Aku tercekat melihatnya.
Ribuan kali aku melalui boulevard ini, ribuan kali kucing itu terbeku disana, dan ribuan kali aku melihatnya hanya dapat menatap pintu langit dengan pasrah. Tak pernah aku menemui seorang manusia yang dengan dipenuhi nurani membangunkan sang kucing dengan hati-hati bahkan dengan sabar membereskan tetek bengek lainnya.
Rasa penasaran yang merambat akhirnya menuntunku untuk bertanya kepada salah seorang pedagang kaki lima yang bertempat di jalan itu, “Siapakah itu, mengapa ia memindahkan si kucing?” Si pedagang menatapku heran seakan bukanlah hal yang aneh apabila akhirnya sang kucing berpulang pada rumahnya.

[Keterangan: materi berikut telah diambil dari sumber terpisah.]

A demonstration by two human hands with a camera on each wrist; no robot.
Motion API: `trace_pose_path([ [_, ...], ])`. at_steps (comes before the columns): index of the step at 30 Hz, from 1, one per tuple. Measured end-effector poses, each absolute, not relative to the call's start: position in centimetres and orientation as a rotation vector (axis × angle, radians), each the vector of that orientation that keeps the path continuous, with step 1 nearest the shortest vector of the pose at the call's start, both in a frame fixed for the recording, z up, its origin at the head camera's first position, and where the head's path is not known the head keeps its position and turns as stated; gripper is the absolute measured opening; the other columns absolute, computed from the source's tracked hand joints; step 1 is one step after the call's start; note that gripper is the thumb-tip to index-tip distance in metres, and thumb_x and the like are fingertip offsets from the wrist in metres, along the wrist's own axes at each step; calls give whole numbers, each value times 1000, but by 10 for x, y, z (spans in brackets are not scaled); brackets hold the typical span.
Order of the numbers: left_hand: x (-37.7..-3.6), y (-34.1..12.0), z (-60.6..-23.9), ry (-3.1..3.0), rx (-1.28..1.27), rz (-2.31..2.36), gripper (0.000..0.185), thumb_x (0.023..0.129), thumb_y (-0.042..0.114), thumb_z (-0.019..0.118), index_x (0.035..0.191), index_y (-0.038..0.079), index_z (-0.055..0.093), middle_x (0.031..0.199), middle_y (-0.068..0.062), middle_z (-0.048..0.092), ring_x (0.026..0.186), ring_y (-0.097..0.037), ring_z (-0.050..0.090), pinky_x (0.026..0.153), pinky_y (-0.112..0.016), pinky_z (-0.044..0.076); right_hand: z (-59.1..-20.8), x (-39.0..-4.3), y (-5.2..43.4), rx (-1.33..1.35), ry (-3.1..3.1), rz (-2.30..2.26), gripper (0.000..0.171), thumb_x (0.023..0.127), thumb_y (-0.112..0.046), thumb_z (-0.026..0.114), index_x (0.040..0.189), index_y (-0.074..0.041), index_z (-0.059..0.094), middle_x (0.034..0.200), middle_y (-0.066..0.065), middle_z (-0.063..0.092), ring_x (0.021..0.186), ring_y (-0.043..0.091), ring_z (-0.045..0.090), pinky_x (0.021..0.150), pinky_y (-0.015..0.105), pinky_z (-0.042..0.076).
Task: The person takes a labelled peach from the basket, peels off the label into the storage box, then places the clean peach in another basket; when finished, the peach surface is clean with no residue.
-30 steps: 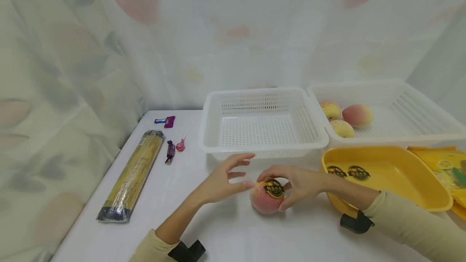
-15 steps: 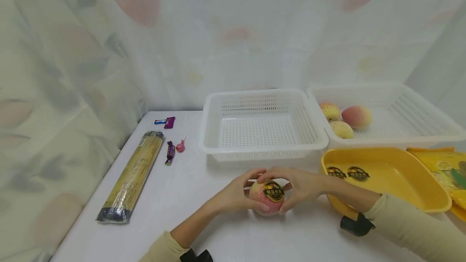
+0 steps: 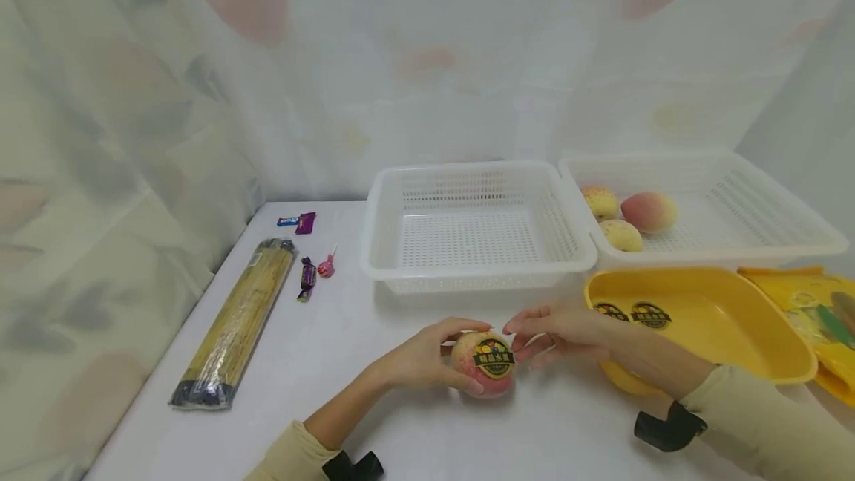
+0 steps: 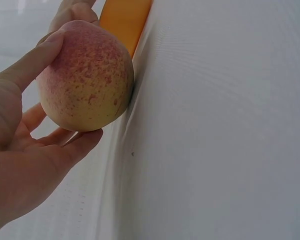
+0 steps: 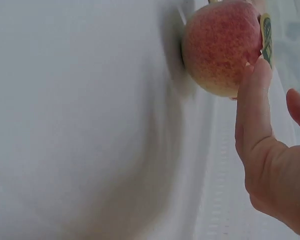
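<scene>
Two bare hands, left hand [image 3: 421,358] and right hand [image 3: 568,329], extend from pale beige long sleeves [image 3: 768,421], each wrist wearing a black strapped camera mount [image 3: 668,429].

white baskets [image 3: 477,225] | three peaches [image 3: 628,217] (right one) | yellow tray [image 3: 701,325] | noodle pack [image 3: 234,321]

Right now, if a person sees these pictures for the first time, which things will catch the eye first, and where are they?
First comes the round pink-yellow peach with a dark sticker on the white table, gripped by the left hand, with the right hand close beside it. To its right sits a bright yellow plastic tray. Behind stand two white perforated plastic baskets: the left basket empty, the right basket holding three peaches.
</scene>
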State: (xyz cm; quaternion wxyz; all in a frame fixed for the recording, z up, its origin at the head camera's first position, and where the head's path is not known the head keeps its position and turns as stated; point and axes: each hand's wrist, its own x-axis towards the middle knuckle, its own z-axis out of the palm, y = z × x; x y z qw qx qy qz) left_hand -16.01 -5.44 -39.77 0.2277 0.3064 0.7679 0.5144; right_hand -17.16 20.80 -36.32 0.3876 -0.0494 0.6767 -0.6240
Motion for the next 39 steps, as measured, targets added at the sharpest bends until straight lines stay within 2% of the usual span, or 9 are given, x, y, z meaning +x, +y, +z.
trace_pose_path([
  [4, -159, -55, -398, 2107, 838, 1421, 72, 73, 15, 85, 136, 17, 51, 130, 9, 49, 121, -11, 46, 102, -29, 38, -364, -169, 204, -118, 1691, -1575, 20, 94, -17, 61, 105, -2, 67, 86, 8, 65, 79, 20, 67, 68, 30, 58],
  [9, -159, -56, -399, 2112, 843, 1428, 72, 72, 16, 85, 136, 19, 51, 130, 9, 49, 121, -11, 46, 102, -28, 39, -358, -169, 199, -124, 1778, -1496, 25, 91, -18, 66, 104, 3, 66, 85, 10, 67, 76, 18, 66, 68, 31, 58],
  [13, -159, -56, -399, 2118, 853, 1428, 72, 72, 17, 85, 136, 22, 51, 130, 10, 49, 120, -10, 46, 101, -27, 40, -352, -169, 193, -119, 1899, -1387, 28, 87, -21, 70, 104, 2, 66, 85, 9, 67, 75, 17, 64, 69, 31, 58],
  [21, -162, -55, -400, 2123, 894, 1413, 72, 73, 18, 85, 136, 22, 50, 129, 10, 50, 120, -11, 47, 100, -28, 41, -346, -165, 183, -196, 2005, -1382, 19, 84, -12, 73, 93, 1, 63, 81, 6, 66, 67, 14, 60, 67, 32, 58],
  [32, -161, -53, -399, 2112, 902, 1410, 72, 72, 17, 85, 135, 20, 51, 130, 10, 51, 121, -11, 45, 102, -29, 39, -343, -166, 181, -164, 2102, -1393, 19, 81, -11, 77, 92, 1, 67, 86, 8, 69, 64, 14, 61, 65, 31, 58],
  [35, -160, -54, -399, 2116, 874, 1417, 72, 72, 16, 85, 135, 18, 50, 130, 8, 51, 120, -12, 47, 102, -30, 39, -332, -173, 189, -163, 2127, -1428, 22, 80, -14, 78, 92, 2, 68, 86, 9, 69, 65, 16, 61, 66, 31, 58],
  [39, -160, -56, -398, 2120, 838, 1414, 72, 72, 18, 85, 135, 22, 51, 131, 8, 50, 119, -12, 48, 101, -30, 40, -304, -186, 213, -168, 2151, -1463, 24, 81, -14, 77, 95, 2, 67, 88, 10, 69, 70, 16, 62, 69, 31, 58],
])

“Nenek bongkok itu? Dia mungkin penghuni tertua jalan ini. Mereka memanggilnya kemanusiaan. Tentu saja ia membereskan kucing itu,” lanjutnya sambil membereskan beberapa botol minuman bersoda yang sudah kosong sementara si manusia setengah baya itu sedang menyusuri ujung boulevard lainnya. Dalam deru angan serta penasaran aku pun beranjak dari tempat itu.
Mungkin sebaiknya kutemui langsung saja batinku, namun si pedagang seakan dapat membaca pikiranku dan serta merta menyatakan, “Jangan dekati Mbak, bahaya,” ucapnya kalem sementara mentari tetap menyengat dan asap knalpot semakin pekat dalam sepotong siang.

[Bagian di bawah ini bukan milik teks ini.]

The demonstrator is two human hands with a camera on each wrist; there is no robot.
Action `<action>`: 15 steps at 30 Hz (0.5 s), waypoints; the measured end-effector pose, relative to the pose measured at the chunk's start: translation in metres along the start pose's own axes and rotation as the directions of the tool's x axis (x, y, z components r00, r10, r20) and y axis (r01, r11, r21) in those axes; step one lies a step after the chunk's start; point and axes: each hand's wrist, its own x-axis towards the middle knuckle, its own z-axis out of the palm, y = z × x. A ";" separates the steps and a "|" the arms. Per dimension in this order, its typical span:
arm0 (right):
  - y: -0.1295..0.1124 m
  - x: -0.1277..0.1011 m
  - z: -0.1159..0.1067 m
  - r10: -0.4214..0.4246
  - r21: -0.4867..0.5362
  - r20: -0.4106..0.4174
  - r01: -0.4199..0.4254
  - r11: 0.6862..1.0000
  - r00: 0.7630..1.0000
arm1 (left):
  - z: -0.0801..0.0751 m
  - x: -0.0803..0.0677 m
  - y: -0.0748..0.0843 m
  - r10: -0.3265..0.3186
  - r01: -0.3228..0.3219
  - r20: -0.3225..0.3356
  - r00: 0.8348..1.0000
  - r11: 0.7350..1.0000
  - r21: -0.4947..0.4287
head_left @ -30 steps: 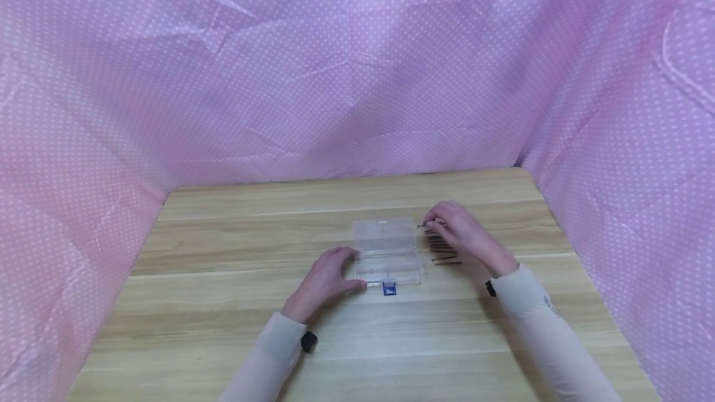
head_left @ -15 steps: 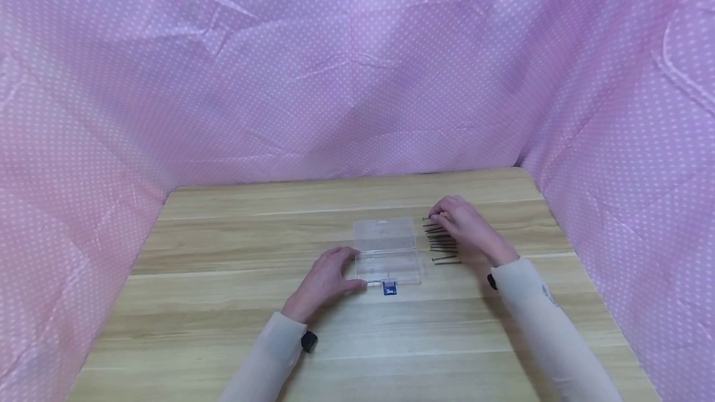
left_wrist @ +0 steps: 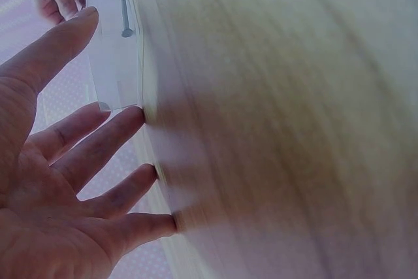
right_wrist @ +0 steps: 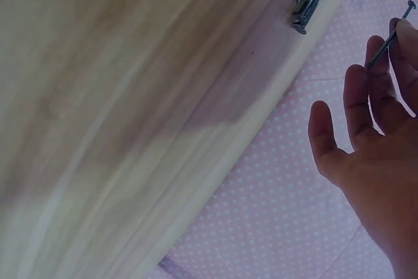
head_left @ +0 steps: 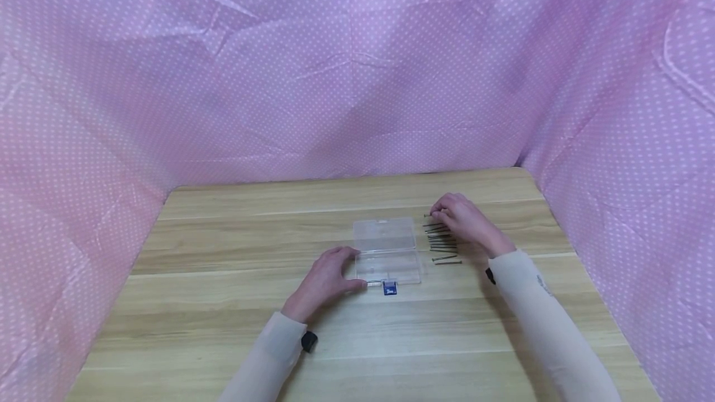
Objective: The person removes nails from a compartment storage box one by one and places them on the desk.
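A clear plastic box (head_left: 385, 267) lies on the table with its lid (head_left: 384, 234) folded back and a blue label (head_left: 390, 288) at its front edge. My left hand (head_left: 325, 278) rests at the box's left end, its spread fingers fairly straight and touching it. Through the clear wall in the left wrist view, a nail (left_wrist: 126, 21) shows. My right hand (head_left: 462, 222) pinches a nail (right_wrist: 385, 47) between thumb and fingers, above the far end of a row of nails (head_left: 442, 244) right of the box.
The wooden table (head_left: 223, 303) extends around the box on all sides. Pink dotted cloth (head_left: 346, 110) hangs behind the table and along both sides.
My right hand has moved away from the box, back and slightly right, with the nail, uncovering more of the row. My left hand and the box have stayed put.
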 end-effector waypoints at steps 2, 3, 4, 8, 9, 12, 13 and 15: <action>0.002 0.001 0.001 0.003 -0.008 0.012 -0.003 1.000 1.000 | 0.000 0.000 0.000 -0.001 0.001 -0.001 1.000 1.000 0.000; 0.003 0.002 0.001 0.007 -0.009 0.018 -0.007 1.000 1.000 | 0.000 0.000 0.000 -0.003 0.003 -0.001 1.000 1.000 0.000; 0.004 0.002 0.001 0.010 -0.010 0.025 -0.010 1.000 1.000 | 0.000 0.000 0.000 -0.004 0.004 -0.001 1.000 1.000 0.001; 0.007 0.004 0.003 0.016 -0.016 0.042 -0.015 1.000 0.999 | 0.001 0.000 0.000 -0.003 0.003 -0.001 1.000 1.000 0.002; 0.007 0.004 0.003 0.015 -0.017 0.044 -0.014 1.000 0.999 | 0.001 0.000 0.000 -0.003 0.003 -0.002 1.000 1.000 0.003; 0.010 0.006 0.005 0.012 -0.019 0.051 -0.011 1.000 0.999 | 0.001 0.000 0.000 -0.003 0.003 -0.001 1.000 1.000 0.004; 0.011 0.006 0.006 0.009 -0.021 0.053 -0.008 1.000 0.999 | 0.001 0.000 0.000 -0.002 0.002 -0.002 1.000 1.000 0.004; 0.012 0.007 0.007 0.009 -0.021 0.059 -0.007 1.000 0.998 | 0.001 0.000 0.000 -0.003 0.003 -0.003 1.000 1.000 0.004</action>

“Kenapa?” tanyaku spontan berkeberatan tak pernah kutemui pohon nurani berisi diantara kerumunan orang lalu lalang di jalan ini, tak pernah dan entah mengapa deru itu menguat. Aku pun berlari menyebrangi jalan besar itu menuju bayang si nenek yang hampir menghilang di balik tikungan.
“Dia gila, Mbak! Dia gila!!” demikian seruan si pedagang membelah keramaian namun aku telah menjejak si nenek.